Carolina PC Pros, Computer Repair

Carolina PC Pros, LLC

90 Sylvan Way • Zebulon, NC 27597
(919) 302-9063 •

Serving the Raleigh, Knightdale, Wendell,
Zebulon, Wake Forest and Rolesville Areas
Click for Zebulon, North Carolina Forecast
In our Tech Blog, we document some of the more interesting or challenging repairs that we come across as well as providing helpful information.

February 20, 2011 • Updates

A general note to all of our customers (and potential customers):

Make sure that you have Windows updates turned on, and let the computer perform the updates! This is critical for closing security holes and keeping your computer as reliable as possible. The same goes for Java updates, Flash Player updates, Adobe Acrobat updates, and so on. KEEP IT UPDATED!

July 13, 2009 • LCD Monitor Repair
LCD Monitor would blink on and off after power up and would occasionally blank out. After opening the unit and inspecting the power supply board, four swollen capacitors were observed. This is a very common problem in modern electronics. Electrolytic capacitors are used in many devices. Please Note: This is not meant to be a complete guide to repairing an electronic device. If you are unfamilair with electronic concepts, you should seek assistance from a professional.

Here is the back panel. The stand is removed first.
After the stand is removed, remove the remaining screws.
Using a small flat blade screwdriver, or something similar, work the case loose and remove the rear cover.
Once the cover is removed, unplug the inverter cables. In this case an adhesive foil must be also removed.
Remove the video cable; this is a thin edge connector that is gently slid out of the connector on the LCD panel.
The LCD panel with the power supply and digital boards removed.
Here is the power supply board, removed from its frame, showing the bad capacitors.
A side view of the power supply board. The tops of bad capacitors begin to bulge; in extreme cases, the electrolytic paste may be visibly leaking from the capacitors.
The new capacitors, ready to be soldered on the power supply board.
Here is the solder side of the power supply board. Each capacitor's location is determined and the polarity of the capacitor noted. I used a removal tool and a soldering iron to heat and remove the existing solder. After removing the bad part, I inserted the new capacitor, verified the polarity and flowed fresh solder onto the pad and lead. I then cut off the excess leadwire. The process was repeated for each of the bad parts.
Here is the power suppy board, with the new capacitors installed.
The unit was the reassembled by reversing the process used for disassembly. I powered the unit up and success!!

June 25, 2009 • Virus Removal
Customer complained of pop-ups and dire warnings on-screen of infections and data loss.

The computer had become infected with a virus in the Virut family. This particular machine had a rootkit (apparently in the MBR) that would survive the usual efforts to disinfect the machine. After some research, I decide that backing up user data and formatting the machine (including a wipe of the MBR) would be the most expeditious approach.
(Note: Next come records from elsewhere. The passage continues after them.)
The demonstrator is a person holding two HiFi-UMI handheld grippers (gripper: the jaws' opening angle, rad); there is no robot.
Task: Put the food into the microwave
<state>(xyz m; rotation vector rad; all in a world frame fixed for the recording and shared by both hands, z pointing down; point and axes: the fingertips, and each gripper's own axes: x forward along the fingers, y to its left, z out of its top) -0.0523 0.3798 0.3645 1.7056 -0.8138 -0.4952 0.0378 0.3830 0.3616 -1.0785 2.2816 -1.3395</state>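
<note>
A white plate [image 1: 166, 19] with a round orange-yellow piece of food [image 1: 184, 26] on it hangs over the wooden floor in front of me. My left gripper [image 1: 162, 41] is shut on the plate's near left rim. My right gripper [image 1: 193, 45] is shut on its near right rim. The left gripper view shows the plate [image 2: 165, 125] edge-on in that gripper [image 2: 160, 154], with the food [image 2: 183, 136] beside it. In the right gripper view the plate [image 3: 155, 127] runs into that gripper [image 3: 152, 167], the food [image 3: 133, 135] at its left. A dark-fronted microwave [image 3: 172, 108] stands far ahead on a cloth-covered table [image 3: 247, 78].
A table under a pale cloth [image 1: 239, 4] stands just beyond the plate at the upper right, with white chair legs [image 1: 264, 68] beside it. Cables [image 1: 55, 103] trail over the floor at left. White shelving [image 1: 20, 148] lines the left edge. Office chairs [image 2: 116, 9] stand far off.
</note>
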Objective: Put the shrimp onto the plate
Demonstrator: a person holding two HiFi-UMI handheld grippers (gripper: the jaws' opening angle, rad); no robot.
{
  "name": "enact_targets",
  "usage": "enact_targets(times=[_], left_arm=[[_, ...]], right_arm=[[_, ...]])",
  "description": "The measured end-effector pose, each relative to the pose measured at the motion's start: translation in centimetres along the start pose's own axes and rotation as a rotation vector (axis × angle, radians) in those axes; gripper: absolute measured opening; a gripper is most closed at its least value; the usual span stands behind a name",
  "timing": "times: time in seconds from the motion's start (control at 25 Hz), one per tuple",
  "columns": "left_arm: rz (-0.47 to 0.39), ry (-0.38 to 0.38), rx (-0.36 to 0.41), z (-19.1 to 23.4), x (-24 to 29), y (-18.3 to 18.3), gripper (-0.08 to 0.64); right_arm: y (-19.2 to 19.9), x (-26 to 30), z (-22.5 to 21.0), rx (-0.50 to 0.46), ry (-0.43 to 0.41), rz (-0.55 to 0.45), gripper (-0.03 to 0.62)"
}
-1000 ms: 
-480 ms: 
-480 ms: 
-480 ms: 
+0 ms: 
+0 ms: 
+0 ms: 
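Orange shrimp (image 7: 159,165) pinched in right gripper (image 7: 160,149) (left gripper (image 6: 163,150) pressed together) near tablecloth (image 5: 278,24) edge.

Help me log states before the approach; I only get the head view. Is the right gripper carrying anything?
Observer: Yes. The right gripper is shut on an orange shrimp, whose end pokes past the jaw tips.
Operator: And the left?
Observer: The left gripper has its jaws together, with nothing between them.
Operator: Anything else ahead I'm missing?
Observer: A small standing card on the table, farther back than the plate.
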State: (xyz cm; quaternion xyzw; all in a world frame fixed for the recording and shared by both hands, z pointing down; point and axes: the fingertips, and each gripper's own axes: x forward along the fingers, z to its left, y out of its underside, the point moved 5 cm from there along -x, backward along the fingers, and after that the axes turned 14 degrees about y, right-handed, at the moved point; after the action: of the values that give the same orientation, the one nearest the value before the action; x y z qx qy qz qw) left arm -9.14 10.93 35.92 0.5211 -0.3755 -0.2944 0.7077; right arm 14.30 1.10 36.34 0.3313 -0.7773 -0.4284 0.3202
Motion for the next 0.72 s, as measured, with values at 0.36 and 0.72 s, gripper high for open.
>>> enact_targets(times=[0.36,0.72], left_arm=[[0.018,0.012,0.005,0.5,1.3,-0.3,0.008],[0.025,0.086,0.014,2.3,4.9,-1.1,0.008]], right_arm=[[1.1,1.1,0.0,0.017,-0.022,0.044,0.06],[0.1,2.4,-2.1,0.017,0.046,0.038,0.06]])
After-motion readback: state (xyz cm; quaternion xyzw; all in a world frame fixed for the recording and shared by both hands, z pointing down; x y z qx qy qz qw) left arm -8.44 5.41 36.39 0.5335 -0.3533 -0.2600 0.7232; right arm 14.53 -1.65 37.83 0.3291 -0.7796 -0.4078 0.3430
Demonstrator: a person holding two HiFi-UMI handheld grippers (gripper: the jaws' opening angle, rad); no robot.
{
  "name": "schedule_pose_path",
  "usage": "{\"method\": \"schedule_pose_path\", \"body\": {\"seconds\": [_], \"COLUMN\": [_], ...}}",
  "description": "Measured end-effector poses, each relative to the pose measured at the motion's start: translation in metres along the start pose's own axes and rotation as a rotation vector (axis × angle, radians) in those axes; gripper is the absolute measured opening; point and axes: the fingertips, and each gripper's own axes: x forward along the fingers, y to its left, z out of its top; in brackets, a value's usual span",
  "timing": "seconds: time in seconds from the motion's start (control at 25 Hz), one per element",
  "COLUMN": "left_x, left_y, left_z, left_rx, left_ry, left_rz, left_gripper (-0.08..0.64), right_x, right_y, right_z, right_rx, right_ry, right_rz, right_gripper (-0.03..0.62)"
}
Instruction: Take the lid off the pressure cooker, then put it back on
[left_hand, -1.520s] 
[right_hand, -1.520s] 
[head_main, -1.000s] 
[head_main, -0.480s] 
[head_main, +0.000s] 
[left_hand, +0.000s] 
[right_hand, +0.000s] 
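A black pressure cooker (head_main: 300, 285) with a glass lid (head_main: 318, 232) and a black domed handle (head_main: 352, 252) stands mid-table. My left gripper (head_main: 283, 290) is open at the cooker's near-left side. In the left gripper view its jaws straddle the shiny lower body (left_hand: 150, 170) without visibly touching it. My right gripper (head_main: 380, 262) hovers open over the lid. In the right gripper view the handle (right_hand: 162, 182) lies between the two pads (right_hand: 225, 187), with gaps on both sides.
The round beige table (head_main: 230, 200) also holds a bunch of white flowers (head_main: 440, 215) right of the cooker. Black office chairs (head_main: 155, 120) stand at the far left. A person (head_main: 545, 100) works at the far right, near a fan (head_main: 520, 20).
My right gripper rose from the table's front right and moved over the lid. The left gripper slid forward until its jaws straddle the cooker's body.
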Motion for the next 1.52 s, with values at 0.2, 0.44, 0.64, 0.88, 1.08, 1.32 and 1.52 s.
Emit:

May 11, 2009 • Corrupt Security Descriptors
Customer could not log in and use his profile. Since Windows supports multiple users, it assigns ownership to files and folders for each user on the system. The customer could not log into his Windows XP profile. His documents and other data was intact; he simply could not log in using his account. There are several ways to correct this. Sometimes the CHKDSK process will correct security descriptor issues. In this case, CHKDSK did not correct the issue. I created a new profile and moved his documents and other data to the new profile.

May 5, 2009 • HDTV Repair
Customer contacted me and asked if I could replace some parts in an LCD HDTV. His HDTV was intermittently failing to power on when commanded to do so. He had found a number of people online who were experiencing the same problem, and one person had posted the fix, which involved replacing faulty electrolytic capacitors. He had the parts and the instructions but had no experience with electronics or soldering. We disassembled the unit to get to the power supply board. After noting the polarity of the existing part, I desoldered the faulty components and installed and soldered the replacement parts. We powered up the TV and success!

November 2, 2008 • Faulty Network Card
One of my business customers contacted me after noticing a complete loss of network connectivity. Upon investigation, one network switch port was showing a massive amount of traffic that was being passed to all of the other ports and switches. I first isolated the switch with the traffic. The other switches returned to normal. I then began tracing the cable that was connected to the port in question. I found a PC that had crashed and apparently suffered a network interface card (NIC) failure. The NIC was blasting random data into the network and had been causing a total saturation of the available bandwidth. After isolating and later replacing the faulty card, the network returned to normal.